Montreal’s Olympic stadium: time to get real
comment Comment Written by on September 2, 2010 – 5:00 pm

Stadium.jpg

Last Friday afternoon, I went up the tower at Montreal’s Olympic stadium.  It is the tallest leaning tower in the world and, on a clear day, provides views that stretch up to 80km.

While I was there a man with an electronic clipboard collared me for a questionnaire. “What did I think of the information provided? Do you think it is… 1. Very satisfying, 2. Quite satisfying. 3. Neither satisfying or unsatisfying”. Etc, etc. Yawn, yawn.

“Honestly?” I said, as his pen hovered expectantly over the ‘additional comments’ section.  “Surely, it’s time to be more straight with tourists. All the real interesting stuff had been glossed over here.”

Currently, the stadium’s history is told through a few faded lightboxes that look like they’ve been there since the ’76 Olympics. Together they present a very sterile and evasive version of its story.

In truth, most Montreal locals are not fans of their Olympic stadium. The construction process was pretty disastrous. It took an incredible 11 years to finish. It ended up costing over $1.6bn –  which according to my Lonely Planet – is $1,000 for each man, woman and child. It’s nickname is the big O, or the Big Owe.

Recently, the Montreal Gazette mused on ‘What to do with Montreal’s infamous stadium?‘. “No, apparently, you can’t blow it up” was the first line.

Last week, there were reports of cracks appearing. This week, the media is debating the value of a new roof (the current roof needs to be repaired once  a week).

The Big Owe has been making headlines for 35 years. There is no point pretending it hasn’t. Why not use them? To me, this is much more interesting and it gives it much more personality.

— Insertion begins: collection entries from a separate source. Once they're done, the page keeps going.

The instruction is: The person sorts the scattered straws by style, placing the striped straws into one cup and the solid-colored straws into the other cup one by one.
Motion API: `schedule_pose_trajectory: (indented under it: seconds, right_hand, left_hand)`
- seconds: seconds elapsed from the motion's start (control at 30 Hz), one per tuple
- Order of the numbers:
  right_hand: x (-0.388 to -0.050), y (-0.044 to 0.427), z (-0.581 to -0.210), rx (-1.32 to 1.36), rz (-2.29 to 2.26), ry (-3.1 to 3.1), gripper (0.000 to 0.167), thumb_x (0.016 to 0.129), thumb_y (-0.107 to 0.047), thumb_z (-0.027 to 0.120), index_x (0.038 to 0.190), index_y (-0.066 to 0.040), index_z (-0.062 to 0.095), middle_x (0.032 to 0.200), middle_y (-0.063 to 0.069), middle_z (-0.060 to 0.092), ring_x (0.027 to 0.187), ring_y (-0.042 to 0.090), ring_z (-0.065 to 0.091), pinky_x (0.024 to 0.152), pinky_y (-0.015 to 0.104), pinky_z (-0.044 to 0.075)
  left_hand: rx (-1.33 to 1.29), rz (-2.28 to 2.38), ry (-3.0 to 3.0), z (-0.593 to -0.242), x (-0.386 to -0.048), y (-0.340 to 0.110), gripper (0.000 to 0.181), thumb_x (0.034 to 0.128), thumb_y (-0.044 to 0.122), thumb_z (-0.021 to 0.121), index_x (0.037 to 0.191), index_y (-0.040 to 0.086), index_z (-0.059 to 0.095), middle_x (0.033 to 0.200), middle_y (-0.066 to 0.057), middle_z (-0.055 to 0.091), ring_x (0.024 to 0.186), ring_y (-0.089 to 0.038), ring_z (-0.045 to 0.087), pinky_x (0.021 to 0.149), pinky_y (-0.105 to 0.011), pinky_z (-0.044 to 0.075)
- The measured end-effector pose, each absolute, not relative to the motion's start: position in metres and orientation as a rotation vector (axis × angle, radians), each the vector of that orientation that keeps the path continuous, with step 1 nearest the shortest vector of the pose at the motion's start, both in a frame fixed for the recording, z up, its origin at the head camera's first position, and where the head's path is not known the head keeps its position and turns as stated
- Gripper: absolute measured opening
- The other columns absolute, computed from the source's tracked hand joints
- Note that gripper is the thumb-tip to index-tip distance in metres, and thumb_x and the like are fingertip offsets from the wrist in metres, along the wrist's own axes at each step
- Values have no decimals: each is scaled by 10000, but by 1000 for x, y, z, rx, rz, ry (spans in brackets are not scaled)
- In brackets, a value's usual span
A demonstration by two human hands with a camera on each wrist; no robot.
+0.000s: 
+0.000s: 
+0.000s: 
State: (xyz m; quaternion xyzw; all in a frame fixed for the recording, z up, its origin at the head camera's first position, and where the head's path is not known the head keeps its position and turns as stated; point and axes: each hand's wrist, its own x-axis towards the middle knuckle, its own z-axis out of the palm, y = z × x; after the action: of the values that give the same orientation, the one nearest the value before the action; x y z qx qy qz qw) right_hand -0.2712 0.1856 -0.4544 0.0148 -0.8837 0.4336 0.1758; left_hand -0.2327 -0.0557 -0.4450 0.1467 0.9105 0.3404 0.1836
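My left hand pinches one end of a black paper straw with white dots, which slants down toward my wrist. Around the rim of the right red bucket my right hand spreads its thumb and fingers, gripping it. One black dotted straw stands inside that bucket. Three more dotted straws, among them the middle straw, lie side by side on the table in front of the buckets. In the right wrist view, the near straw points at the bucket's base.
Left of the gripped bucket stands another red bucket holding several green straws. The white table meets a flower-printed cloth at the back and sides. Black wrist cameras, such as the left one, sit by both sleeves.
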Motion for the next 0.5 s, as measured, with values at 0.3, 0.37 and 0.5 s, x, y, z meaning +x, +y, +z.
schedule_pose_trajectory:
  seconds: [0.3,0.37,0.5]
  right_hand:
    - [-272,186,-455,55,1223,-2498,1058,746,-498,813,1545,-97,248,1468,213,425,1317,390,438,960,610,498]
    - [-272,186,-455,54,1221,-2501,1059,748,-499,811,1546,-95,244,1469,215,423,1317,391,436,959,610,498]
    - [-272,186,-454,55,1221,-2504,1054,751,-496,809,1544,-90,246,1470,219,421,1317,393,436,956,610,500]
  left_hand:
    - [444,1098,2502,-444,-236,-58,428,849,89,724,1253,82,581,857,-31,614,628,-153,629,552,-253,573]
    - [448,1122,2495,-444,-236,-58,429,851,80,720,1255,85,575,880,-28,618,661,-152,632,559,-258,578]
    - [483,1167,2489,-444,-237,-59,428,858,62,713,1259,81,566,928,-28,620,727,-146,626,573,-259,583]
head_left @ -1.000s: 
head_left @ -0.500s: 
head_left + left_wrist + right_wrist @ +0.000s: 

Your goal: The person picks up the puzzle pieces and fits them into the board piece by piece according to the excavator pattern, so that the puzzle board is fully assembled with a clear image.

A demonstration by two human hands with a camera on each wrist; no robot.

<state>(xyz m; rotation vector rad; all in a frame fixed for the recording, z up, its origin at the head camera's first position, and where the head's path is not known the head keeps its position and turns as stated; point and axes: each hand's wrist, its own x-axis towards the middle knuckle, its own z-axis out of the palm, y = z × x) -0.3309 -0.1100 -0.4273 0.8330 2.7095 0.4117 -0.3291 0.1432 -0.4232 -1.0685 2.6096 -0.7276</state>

A truthful exhibit doesn’t have to be negative. The stadium is still an icon and very much a part of the city’s skyline. It was an ambitious design, perhaps ahead of its time. That could be celebrated. Who was the architect behind it? What was his view of the way things turned out? These are things that a thoughtful visitor wants to know.

They don’t, however, want to be patronised with the daft history that only goes as far as the mid 80s. “It’s like a jigsaw puzzle!” says one caption about the construction process. Please.

My housemate in Montreal – an engineer – asked me what I learnt about the architecture after my visit. My answer? Next to nothing.

A new exhibition needn’t be expensive. Having a display that is titled ‘stadium controversy’ will entice enough people to read it, rather than just scuffing their feet on the ground waiting for the lift to arrive. And why not create a drop-box for kids to write down their suggestions for uses for the stadium? Just for entertainment value. In my own fantasies, I’ve already earmarked it as a giant roller-skating rink.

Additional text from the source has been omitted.